Task to complete.
Beginning with the line that has "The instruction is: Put", please write out each remaining line of the listing below, word for word.

Dataset section.
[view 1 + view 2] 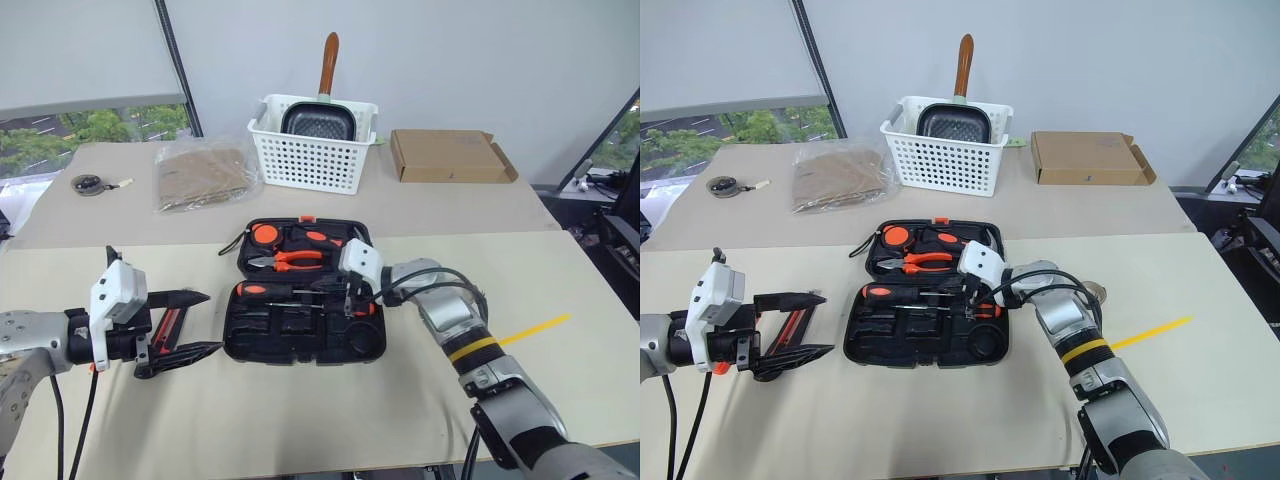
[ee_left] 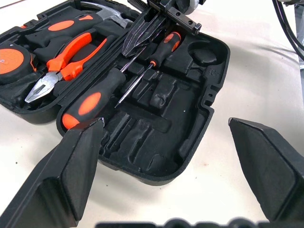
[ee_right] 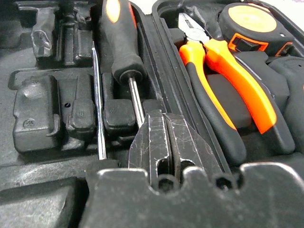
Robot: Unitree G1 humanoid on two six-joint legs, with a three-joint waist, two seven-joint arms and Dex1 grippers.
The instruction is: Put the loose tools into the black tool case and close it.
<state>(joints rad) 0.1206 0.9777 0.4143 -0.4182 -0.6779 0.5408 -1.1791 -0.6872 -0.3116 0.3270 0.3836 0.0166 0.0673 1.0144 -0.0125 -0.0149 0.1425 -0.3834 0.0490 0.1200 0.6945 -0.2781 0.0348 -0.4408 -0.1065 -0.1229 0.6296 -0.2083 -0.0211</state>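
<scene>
Case (image 1: 305,335) lies open in the middle of the surface (image 1: 300,430). Right claw (image 2: 142,35), pinched shut and empty, sits over a screwdriver (image 2: 95,95) inside. Left claw (image 1: 195,325), wide open and empty, waits at nine o'clock of the case.

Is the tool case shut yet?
No, the black tool case lies open flat on the table, its moulded recesses and the orange-handled pliers exposed.

One open tool case (image 1: 300,345), two screwdrivers (image 2: 90,97) inside (second smaller), one pliers (image 1: 285,261), one basket (image 1: 310,150).

Silver arms, yellow band, black cables, white wrist housings
</scene>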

Finished task.
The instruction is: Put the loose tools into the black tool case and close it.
<state>(joints rad) 0.1206 0.9777 0.4143 -0.4182 -0.6779 0.5408 -1.1791 -0.6872 -0.3116 0.3270 0.3836 0.0166 0.0673 1.0144 -0.0125 -0.0149 0.1425 -0.3834 0.0490 0.1200 0.6945 -0.2781 0.0348 -0.4408 -0.1065 -0.1229 0.6296 -0.2083 -0.0211</state>
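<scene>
Case (image 1: 305,335) lies open in the middle of the surface (image 1: 300,430). Right claw (image 2: 142,35), pinched shut and empty, sits over a screwdriver (image 2: 95,95) inside. Left claw (image 1: 195,325), wide open and empty, waits at nine o'clock of the case.

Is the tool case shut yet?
No, the black tool case lies open flat on the table, its moulded recesses and the orange-handled pliers exposed.

One open tool case (image 1: 300,345), two screwdrivers (image 2: 90,97) inside (second smaller), one pliers (image 1: 285,261), one basket (image 1: 310,150).

Silver arms, yellow band, black cables, white wrist housings
</scene>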

That makes the output complete.